The Girdle That Kept Old Man Ulysses Afloat

Why she did it I couldn’t say but anyway she threw herself into the river and opened her mouth underwater and drowned herself, and the baby inside her, too, and the undines came and looked at her corpse, and put their hands out for the heat in her belly and wondered why she’d done it. And they were there pretty fast for undines are curious sorts of creatures and the baby hadn’t died yet when they got there and I guess they felt sorry for it but they reached into her belly and pulled the baby out and gave him the kiss of life or death and after that he was something of a mongrel, half-man and half-monster and as likely to breathe air as water. Something of that kiss went back up the birth-cord and infected what was left of his mother and gave her the same sort of half-life.

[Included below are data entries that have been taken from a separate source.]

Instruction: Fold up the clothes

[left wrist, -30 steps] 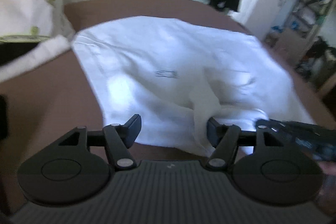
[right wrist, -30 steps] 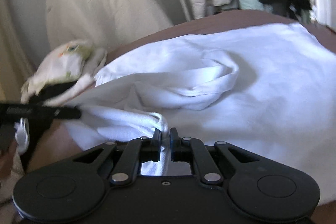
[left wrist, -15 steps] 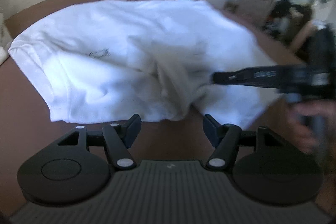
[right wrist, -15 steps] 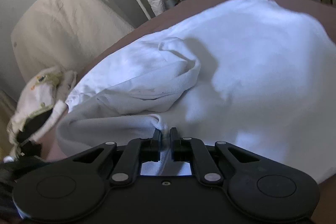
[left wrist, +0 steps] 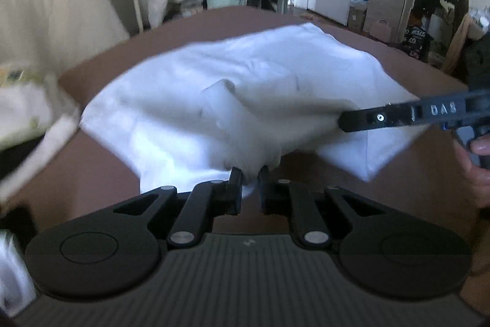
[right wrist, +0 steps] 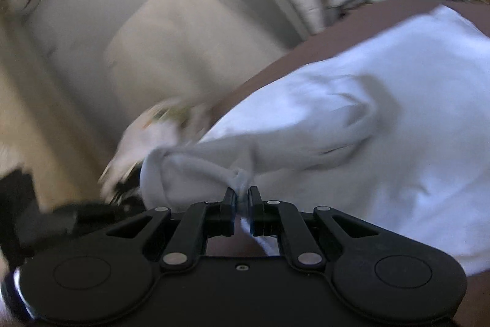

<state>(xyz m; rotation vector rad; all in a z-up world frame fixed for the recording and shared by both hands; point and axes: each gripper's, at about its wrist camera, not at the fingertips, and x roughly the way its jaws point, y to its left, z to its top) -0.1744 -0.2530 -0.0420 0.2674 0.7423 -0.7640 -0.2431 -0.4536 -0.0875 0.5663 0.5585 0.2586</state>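
Gripping the white shirt (left wrist: pixel 245 88) on the brown bed (left wrist: pixel 101 149) at two spots. Left gripper (left wrist: pixel 249 173) closing on a bunched near-edge fold, cloth between the jaws; right gripper (right wrist: pixel 242 195) clamped on another pinch of hem — likely lifting the near edge for folding across. Leaving bare bed beyond the far edge; crowding on the left from a pale clothes pile (left wrist: pixel 21 109).

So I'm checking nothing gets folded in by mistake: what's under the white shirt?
Around the white shirt only the brown surface shows, so it lies on that. Both grippers, left and right, pinch its near edge. Anything beneath the cloth is covered.
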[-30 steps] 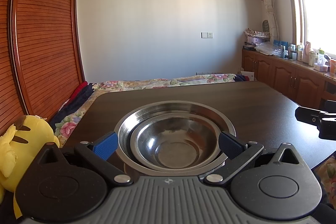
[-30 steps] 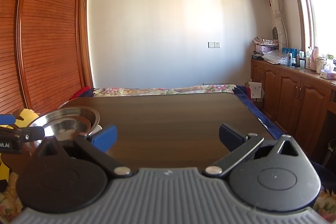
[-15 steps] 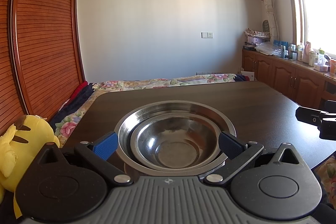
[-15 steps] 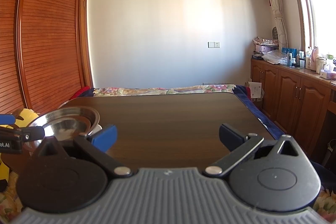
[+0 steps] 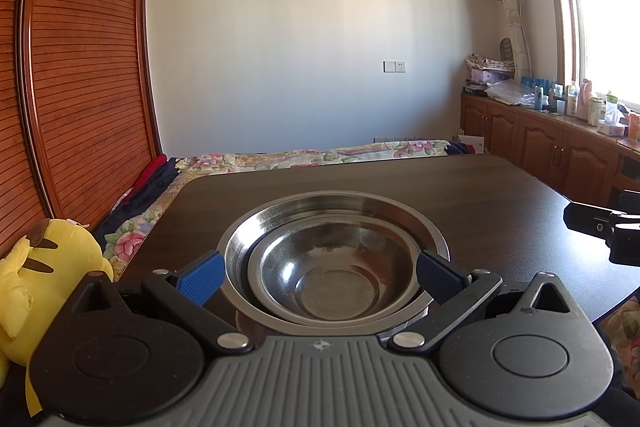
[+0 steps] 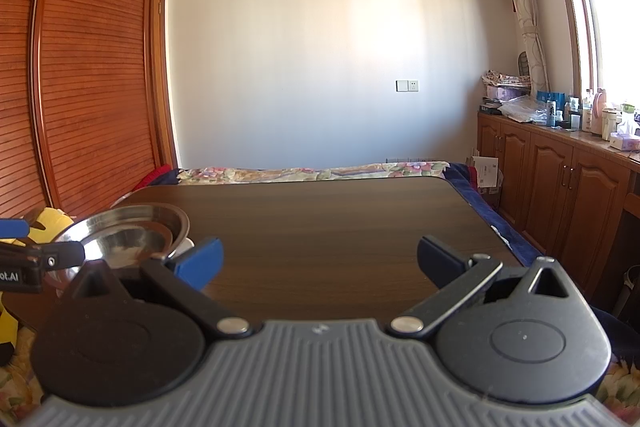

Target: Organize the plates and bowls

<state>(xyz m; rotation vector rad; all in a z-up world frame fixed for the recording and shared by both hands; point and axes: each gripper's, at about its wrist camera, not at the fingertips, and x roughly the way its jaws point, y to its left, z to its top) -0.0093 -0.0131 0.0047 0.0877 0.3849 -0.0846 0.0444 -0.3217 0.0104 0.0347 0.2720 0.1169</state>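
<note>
bowls nested on table, between spread left fingers.

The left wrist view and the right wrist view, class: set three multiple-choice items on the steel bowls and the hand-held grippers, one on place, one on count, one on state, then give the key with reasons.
1. Where is the smaller steel bowl?
A. nested inside the larger steel bowl
B. upside down beside it
C. on the bed

2. How many steel bowls show on the dark table?
A. one
B. two
C. four

3. How is the right hand-held gripper?
A. shut on a bowl
B. shut on nothing
C. open, holding nothing

Key: 1 A, its rim sits within the larger rim. 2 B, only the nested pair shows. 3 C, its fingers stand wide apart over bare table.
</note>
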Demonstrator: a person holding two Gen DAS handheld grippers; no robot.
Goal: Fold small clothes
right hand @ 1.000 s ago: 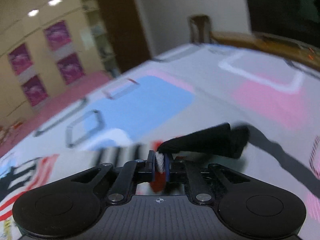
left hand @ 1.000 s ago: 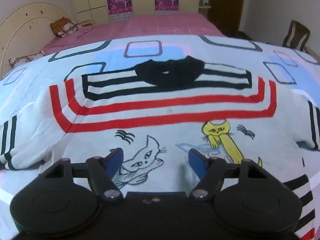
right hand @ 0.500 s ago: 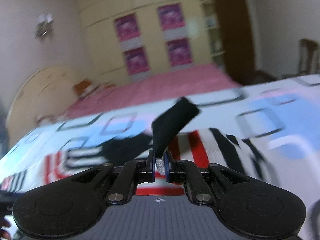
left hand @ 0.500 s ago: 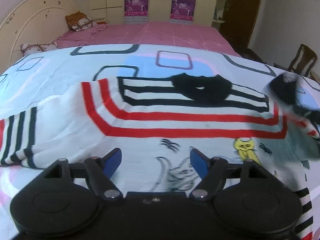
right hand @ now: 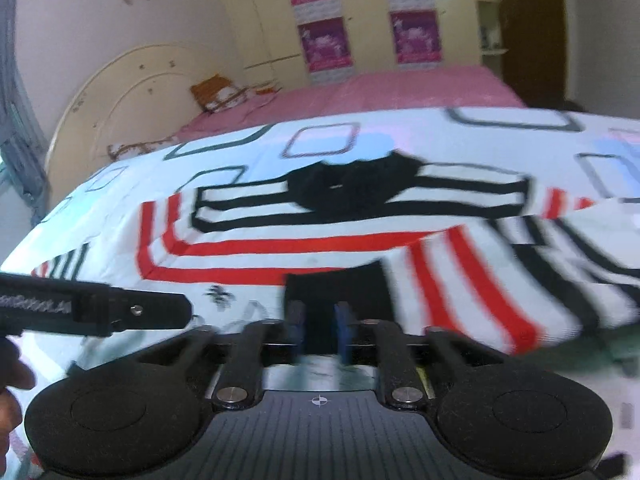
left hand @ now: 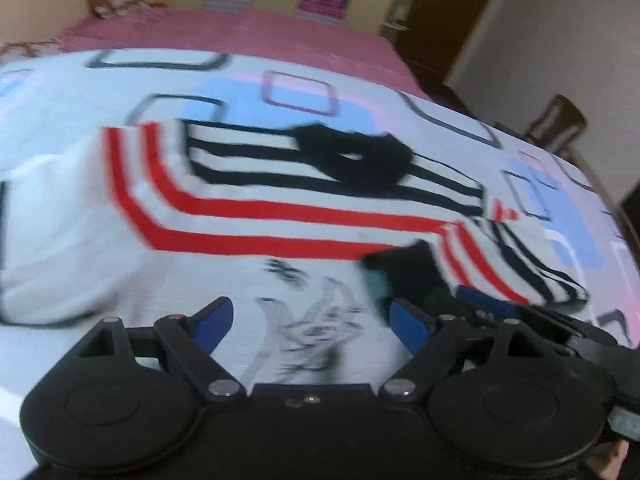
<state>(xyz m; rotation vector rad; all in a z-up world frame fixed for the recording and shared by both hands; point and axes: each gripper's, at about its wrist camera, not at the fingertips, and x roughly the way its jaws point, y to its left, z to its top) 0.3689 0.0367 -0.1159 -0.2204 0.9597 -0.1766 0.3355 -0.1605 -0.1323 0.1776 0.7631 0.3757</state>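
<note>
A small white sweater (left hand: 248,216) with red and black stripes, a black collar (left hand: 356,160) and cat prints lies flat on the bed; it also shows in the right wrist view (right hand: 280,240). Its right sleeve (left hand: 500,264) is folded inward over the body, black cuff (left hand: 412,268) toward the middle. My left gripper (left hand: 308,320) is open and empty above the cat print. My right gripper (right hand: 320,328) has its jaws slightly apart, with the black cuff (right hand: 340,288) just ahead of them. The left gripper also shows at the left of the right wrist view (right hand: 120,312).
The sweater lies on a white bedspread (left hand: 72,92) with blue, pink and square patterns. A pink bed (right hand: 380,92) with a cream headboard (right hand: 120,96) stands behind. A wooden chair (left hand: 560,120) and a dark door (right hand: 528,28) are at the right.
My right gripper carried the sleeve cuff leftward over the sweater body, laid it down, and its jaws have parted. The left gripper shifted slightly and stayed open.
</note>
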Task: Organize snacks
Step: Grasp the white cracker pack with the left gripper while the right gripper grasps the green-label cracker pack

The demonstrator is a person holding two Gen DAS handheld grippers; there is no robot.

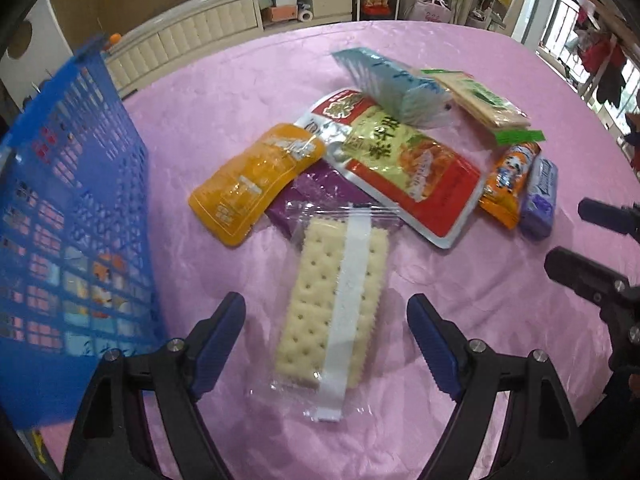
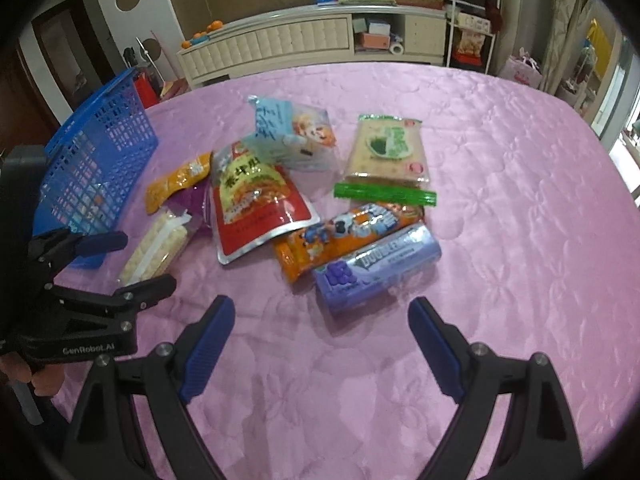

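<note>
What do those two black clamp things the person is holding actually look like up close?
Both are matte black plastic. The left gripper and right gripper each have two angled arms with silver screws and ribbed blue pads on their fingers. The left one's body carries white lettering, "GenRobot.AI".

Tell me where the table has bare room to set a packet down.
Bare pink cloth lies right of the purple pack and green-sealed crackers, and behind the pile. Crowded: between blue basket and red pouch.

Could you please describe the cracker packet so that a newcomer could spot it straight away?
On the pink tablecloth, right of the blue basket, lies a snack pile. The cracker packet is its nearest item, between the left gripper's open jaws: clear wrap, pale dotted crackers, white strip.
</note>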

Afterwards the men called her Leukothea and him Palaemon but the undines always thought of him as their own and didn’t give him a name so he didn’t think of himself anyway in particular. She’d lost her voice when she died but she was kindly-meant for all of that and always tried to help out drowning sailors where she could, which wasn’t often, but anyway she tried.

He got to be an adult and the undines were thrilled at that and more curious than ever and sometimes even though he loved them it got to be too much and he had to get away so he’d go as far north as he could — undines don’t much care for the cold — and climb out onto the pebbly beaches and walk around mother-naked. He met a bonnie wee lass that way and wooed her in his rough way and she gave birth to a child that was more monster than man and would have been killed for it but he took her back to sea with him and the child too and that, more or less, was how the niskies came to be. Or at least that’s one story.